Afsluiting van het 800 jarig feest in Rome

Zr. Sara schreef deze brief aan de zusters na de afsluiting van het 800 jarig feest in Rome en de congres dagen die we ervoor hadden in het Angelicum.Maria en Jozef Rome 2

Vorige week hebben we als zusters van het algemeen bestuur samen deelgenomen aan het congres in Rome over de zending van de Orde, als afsluiting van het jubileumjaar. Meer dan 600 personen namen deel aan het intensieve programma van lezingen, workshops en podiumgesprekken, onderbroken door een cultureel aanbod in de middagpauze. De avonden stonden in het teken van een speciale plek: Eucharistieviering in de Santa Sabina, bezoek aan de grote synagoge, een Vesperdienst aan het graf van de H. Catharina van Siena en de zalige Fra Angelico in de Santa Maria sopra Minerva, en als afsluiting de Eucharistieviering met Paus Franciscus in de San Giovanni in Laterano, waar 800 jaar eerder de tweede bul t.g.v. de stichting van de Orde werd ondertekend.

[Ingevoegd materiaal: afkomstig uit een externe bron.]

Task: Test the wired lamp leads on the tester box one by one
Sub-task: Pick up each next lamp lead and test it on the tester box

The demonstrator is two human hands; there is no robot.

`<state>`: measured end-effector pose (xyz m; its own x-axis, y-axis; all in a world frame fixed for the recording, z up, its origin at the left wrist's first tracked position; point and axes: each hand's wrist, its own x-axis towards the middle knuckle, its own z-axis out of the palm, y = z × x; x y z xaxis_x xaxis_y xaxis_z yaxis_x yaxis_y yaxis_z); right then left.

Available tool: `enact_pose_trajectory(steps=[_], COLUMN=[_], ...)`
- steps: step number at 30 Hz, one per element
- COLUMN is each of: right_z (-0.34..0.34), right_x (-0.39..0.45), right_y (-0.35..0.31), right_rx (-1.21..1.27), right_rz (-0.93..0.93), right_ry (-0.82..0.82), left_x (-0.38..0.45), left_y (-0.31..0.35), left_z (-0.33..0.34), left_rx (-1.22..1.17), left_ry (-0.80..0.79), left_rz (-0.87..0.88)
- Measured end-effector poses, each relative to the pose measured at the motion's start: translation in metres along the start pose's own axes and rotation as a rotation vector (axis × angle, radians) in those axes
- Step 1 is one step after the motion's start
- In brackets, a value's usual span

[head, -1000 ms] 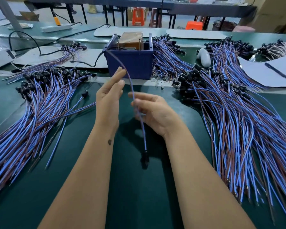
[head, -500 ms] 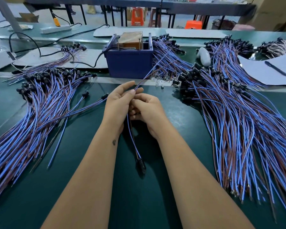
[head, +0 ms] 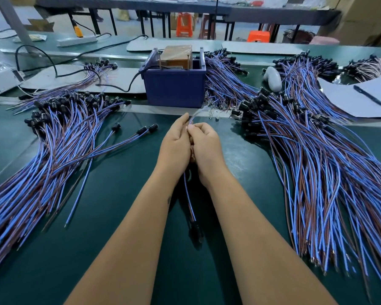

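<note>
- Both hands meet at the middle of the bench: the left hand and the right hand press side by side, fingers curled, pinching one lead between them. Its bare ends poke out blurred above the fingertips; its black lamp socket hangs toward six o'clock between the forearms.
- The tester box, dark blue with upright pins, stands at twelve o'clock, well apart from the hands; the lead is not touching it, so I'd say this one is not yet tested.
- At nine o'clock lies a fanned heap of leads; at three o'clock a bigger heap. Which heap is tested and which waits I cannot tell, though plenty looks left.
- A few loose leads lie just left of the hands.
- The way up to the box looks open; small glass bulbs are scattered near its right foot.
- Further at two o'clock: paper with a pen and a white lump.
- A black cable runs from the box toward ten o'clock.
</note>
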<state>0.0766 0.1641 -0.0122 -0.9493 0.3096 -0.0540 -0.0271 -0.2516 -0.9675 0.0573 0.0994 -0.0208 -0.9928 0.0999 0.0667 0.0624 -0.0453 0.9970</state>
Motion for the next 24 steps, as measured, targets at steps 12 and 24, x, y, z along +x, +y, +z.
enact_pose_trajectory(steps=[12,24], right_z=[-0.009,-0.01], right_x=[0.002,-0.001], right_y=[-0.006,-0.012], right_rx=[0.095,0.018], right_rz=[-0.011,0.018], right_ry=[-0.004,-0.058], left_x=[-0.004,-0.009], left_y=[0.006,0.015], left_z=[-0.01,-0.017], left_rx=[-0.146,-0.209], left_ry=[0.0,-0.049], left_rz=[-0.025,-0.071])
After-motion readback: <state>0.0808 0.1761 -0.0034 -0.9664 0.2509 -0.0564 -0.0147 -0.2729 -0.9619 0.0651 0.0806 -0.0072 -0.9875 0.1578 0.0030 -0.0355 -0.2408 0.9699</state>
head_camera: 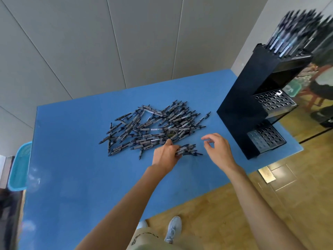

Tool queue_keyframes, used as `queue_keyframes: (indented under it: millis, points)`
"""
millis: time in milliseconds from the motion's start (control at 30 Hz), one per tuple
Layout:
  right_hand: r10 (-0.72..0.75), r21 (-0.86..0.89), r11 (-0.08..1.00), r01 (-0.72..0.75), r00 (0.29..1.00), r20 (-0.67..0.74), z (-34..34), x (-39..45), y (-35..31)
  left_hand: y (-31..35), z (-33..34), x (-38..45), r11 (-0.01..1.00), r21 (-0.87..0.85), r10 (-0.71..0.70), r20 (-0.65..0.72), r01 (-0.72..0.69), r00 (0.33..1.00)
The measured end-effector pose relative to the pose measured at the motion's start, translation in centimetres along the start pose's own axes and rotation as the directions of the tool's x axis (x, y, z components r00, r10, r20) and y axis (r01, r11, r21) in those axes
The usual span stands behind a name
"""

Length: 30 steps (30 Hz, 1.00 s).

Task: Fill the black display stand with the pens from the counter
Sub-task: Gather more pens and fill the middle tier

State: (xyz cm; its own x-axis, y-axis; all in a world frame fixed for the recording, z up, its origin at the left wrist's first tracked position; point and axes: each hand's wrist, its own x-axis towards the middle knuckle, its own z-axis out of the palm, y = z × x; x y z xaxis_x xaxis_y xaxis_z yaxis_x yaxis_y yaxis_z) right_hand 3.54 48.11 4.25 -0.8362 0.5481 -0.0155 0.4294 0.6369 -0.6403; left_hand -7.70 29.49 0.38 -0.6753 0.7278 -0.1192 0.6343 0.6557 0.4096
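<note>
A heap of several grey and black pens (153,126) lies in the middle of the blue counter (72,159). My left hand (166,155) grips a bundle of pens (187,150) at the heap's near edge. My right hand (219,147) hovers just right of the bundle, fingers loosely curled and holding nothing. The black display stand (239,105) rises at the counter's right edge. Its top tier is packed with upright pens (295,31). Two lower tiers (274,101) show open holes.
A turquoise plastic basket (19,166) sits off the counter's left edge. Grey wall panels stand behind the counter. Wooden floor and my shoe (173,229) lie below the near edge. The stand sits close to the counter's right corner.
</note>
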Motion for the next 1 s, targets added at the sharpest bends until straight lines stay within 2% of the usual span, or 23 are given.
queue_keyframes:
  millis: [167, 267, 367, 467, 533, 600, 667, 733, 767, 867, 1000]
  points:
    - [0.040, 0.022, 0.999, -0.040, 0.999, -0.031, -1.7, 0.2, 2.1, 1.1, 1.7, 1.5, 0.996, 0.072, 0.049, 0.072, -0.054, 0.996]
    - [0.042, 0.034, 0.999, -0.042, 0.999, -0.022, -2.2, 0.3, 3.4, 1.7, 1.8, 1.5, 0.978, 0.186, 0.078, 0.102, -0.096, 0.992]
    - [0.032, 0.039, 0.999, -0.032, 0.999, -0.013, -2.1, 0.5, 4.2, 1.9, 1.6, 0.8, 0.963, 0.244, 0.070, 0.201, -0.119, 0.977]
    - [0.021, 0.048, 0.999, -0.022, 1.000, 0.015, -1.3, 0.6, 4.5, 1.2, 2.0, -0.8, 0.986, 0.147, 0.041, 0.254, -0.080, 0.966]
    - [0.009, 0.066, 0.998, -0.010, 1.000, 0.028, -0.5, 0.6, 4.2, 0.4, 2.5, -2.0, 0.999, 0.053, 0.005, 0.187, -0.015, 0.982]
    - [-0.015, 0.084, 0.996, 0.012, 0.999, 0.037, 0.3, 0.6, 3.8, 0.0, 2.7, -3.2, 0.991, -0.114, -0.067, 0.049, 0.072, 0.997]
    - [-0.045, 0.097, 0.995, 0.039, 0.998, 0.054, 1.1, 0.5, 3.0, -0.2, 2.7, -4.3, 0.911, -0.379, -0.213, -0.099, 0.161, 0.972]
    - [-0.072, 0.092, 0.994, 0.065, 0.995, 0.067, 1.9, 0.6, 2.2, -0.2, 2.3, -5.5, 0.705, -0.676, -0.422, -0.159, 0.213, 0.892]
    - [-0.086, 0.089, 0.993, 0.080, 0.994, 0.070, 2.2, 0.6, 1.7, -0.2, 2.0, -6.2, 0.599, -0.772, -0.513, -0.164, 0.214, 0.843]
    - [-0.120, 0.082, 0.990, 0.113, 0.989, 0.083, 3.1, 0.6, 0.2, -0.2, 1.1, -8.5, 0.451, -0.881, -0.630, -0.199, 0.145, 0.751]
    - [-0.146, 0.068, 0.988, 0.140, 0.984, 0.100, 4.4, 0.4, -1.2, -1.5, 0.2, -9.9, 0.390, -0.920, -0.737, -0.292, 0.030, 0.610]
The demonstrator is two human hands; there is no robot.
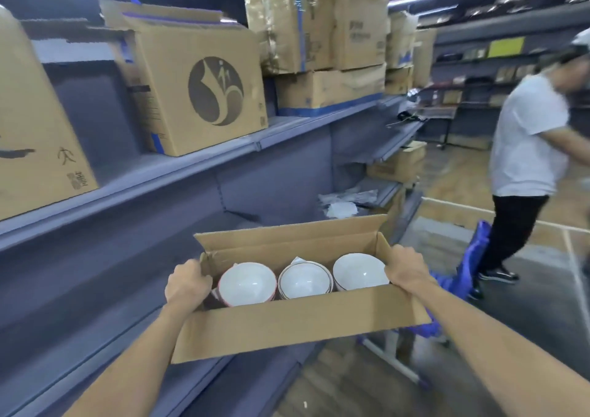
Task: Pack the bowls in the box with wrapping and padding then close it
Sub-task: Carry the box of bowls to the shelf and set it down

De dagen waren vol impulsen, maar vooral vol menselijke ontmoetingen. En, zoals altijd, horen we de luide roep om hulp vanuit onze kapotte wereld. Zr. Ines, algemeen overste van de dominicanessen van de H. Rozenkrans met zusters in de Gazastrook, Jordanië, Libanon en Syrië vertelde over haar zusters die solidair met hen bij de mensen in Aleppo blijven. We hebben familie in Aleppo…. Aangrijpend was de roep om hulp van de broeder dominicaan, bisschop in Noord-Nigeria, die al het gepraat over interreligieuze dialoog op een gegeven moment gewoon niet meer uithield en zijn nood over de situatie in zijn land en het gevaar van Boko Haram uitschreeuwde.

Zr. Faustina vertelde eveneens over Noord-Nigeria, zr. Luma over Irak. Ook Pakistan werd genoemd, een Chinese medebroeder was er en het was iedereen wel duidelijk dat dit niet de enige plekken in nood waren.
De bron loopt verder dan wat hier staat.